In a third comparison with the results presented in Winefield, Tiggemann, and Winefield's (1991) comparative study of the psychological impact for young Australians who were engaged in satisfactory work with the impact for young Australians who were engaged in unsatisfactory work or who were unemployed, the mean GHQ-12 Likert score for Queensland case managers was found to be significantly higher than were the scores that were reported for the employed workers who found their work satisfactory, t(501) = 5.70, p < .001, and statistically equivalent for groups of dissatisfied workers and the unemployed, t(195) = 0.74, p > .05 and t(190) = 0.94, p > .05, respectively.
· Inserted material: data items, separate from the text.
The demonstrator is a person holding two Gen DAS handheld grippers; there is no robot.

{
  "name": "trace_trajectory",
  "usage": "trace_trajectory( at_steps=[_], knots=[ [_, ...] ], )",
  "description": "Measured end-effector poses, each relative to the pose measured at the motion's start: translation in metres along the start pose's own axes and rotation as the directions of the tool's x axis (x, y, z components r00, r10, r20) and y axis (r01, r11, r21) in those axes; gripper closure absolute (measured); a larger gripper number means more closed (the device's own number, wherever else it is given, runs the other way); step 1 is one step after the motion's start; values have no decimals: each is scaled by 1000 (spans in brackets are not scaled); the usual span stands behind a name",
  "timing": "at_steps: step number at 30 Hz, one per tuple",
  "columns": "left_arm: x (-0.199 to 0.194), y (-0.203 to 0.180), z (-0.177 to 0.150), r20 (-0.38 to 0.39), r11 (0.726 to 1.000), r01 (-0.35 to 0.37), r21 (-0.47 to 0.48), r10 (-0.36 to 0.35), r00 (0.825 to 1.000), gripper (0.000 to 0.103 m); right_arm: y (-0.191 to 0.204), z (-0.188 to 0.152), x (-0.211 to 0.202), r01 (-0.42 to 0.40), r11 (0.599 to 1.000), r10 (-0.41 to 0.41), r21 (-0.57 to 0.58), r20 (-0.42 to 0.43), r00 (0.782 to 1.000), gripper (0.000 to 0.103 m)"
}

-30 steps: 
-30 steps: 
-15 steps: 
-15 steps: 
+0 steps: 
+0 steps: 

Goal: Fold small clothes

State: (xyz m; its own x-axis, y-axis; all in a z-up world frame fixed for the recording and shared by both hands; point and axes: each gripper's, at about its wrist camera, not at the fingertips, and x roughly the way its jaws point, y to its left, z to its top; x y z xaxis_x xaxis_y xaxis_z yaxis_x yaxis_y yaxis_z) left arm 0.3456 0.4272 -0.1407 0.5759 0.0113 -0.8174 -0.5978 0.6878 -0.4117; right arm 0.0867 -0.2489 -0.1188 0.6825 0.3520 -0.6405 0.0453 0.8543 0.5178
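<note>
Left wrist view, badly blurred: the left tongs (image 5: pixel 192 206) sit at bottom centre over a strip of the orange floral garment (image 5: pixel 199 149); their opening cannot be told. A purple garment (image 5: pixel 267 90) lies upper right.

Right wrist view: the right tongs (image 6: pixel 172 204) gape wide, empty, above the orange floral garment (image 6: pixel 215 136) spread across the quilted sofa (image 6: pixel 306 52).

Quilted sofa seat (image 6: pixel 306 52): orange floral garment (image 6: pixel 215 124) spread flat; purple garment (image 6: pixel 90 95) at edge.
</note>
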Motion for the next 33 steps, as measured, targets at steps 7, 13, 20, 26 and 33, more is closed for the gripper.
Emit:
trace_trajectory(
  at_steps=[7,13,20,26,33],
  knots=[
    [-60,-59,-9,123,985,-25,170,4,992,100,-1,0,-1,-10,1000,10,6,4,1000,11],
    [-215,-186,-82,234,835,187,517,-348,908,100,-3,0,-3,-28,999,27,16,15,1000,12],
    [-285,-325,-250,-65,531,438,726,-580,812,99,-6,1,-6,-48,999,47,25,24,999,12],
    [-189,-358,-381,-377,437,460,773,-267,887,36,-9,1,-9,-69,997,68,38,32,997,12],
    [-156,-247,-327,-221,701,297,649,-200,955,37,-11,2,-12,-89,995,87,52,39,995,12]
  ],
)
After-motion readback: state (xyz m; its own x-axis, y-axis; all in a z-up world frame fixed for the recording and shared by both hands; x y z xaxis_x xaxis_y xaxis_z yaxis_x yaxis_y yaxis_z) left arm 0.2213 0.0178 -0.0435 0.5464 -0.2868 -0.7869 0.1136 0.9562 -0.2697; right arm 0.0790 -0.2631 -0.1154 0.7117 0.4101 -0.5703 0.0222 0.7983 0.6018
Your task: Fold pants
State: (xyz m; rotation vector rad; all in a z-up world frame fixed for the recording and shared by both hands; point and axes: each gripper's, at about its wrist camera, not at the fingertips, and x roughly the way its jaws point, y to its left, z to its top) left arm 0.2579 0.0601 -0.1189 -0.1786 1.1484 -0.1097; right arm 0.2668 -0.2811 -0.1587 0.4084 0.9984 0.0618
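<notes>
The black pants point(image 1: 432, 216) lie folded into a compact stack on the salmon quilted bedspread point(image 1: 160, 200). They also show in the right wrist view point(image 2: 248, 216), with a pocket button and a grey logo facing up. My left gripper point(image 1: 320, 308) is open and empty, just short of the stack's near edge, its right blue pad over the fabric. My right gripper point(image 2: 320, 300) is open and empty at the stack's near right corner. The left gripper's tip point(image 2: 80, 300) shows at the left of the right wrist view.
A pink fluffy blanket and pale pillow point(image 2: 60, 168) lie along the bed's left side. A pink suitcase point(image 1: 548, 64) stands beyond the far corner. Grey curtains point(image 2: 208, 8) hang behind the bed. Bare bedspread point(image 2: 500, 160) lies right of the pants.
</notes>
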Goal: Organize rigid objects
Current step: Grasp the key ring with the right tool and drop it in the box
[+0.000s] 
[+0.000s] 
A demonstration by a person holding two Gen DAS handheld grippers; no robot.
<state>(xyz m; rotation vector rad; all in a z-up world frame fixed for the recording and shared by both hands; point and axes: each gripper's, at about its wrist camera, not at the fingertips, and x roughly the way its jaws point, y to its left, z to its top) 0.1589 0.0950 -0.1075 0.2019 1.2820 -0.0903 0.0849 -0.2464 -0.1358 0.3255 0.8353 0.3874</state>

Finally, in a comparison with Graetz (1993), who reported GHQ-12 case rates and mean Likert scores for very large subgroups of Australian youth, the case rates that were observed in the present study were significantly higher than were the case rates for the employed and student cohorts and statistically equivalent to the unemployed cohort surveyed in the first wave of the Australian Longitudinal Study conducted during the 1980s, [chi square](2, N = 151) = 28.97, p < .001; [chi square](2, N = 151) = 5.99, p < .05; and [chi square](2, N = 151) = 1.36, p > .05, respectively.
Case Manager Burnout
Summary data for the MBI are presented in Table 1. When sample means were compared with normative data presented in the MBI technical manual (Maslach et al., 1996, p. 6) for human service workers generally, two significant differences were noted. First, the mean case manager Personal Accomplishment score was found to be significantly higher, corresponding to a lower level of burnout, than the norms reported in the technical manual, t(149) = 5.60, p < .001. In contrast to the previous finding, the mean Emotional Exhaustion score that was reported by case managers was found to be significantly higher, corresponding to a higher level of burnout, than the normative data, t(149) = 2.55, p < .05. The mean case manager score on the MBI's Depersonalization subscale was not significantly different than Maslach's norms, t(148) = 0.20, p > .05.
The means of the MBI subscales for the various sample cohorts that were investigated in the present study are presented in Table 2. Most emphatically, on the question investigating case managers' perceptions of equity, a clear association between perceived inequity and all three MBI subscale scores was found. The case managers who believed that the effort that they were expending in their work was greater than the rewards that they were receiving for undertaking this work reported significantly higher Emotional Exhaustion and Depersonalization scores, corresponding to higher levels of burnout, than did the case managers who perceived a more equitable or favorable equation of effort to reward, F(1, 141) = 39.90, p < .001, and F(1, 140) = 14.34, p < .001, respectively. Similarly, the case managers who indicated that the effort that they were expending was greater than the rewards that they were receiving reported significantly lower Personal Accomplishment scores, corresponding to higher levels of burnout, than did the case managers who perceived a more equitable or favorable equation, F(1, 141) = 4.52, p < .05.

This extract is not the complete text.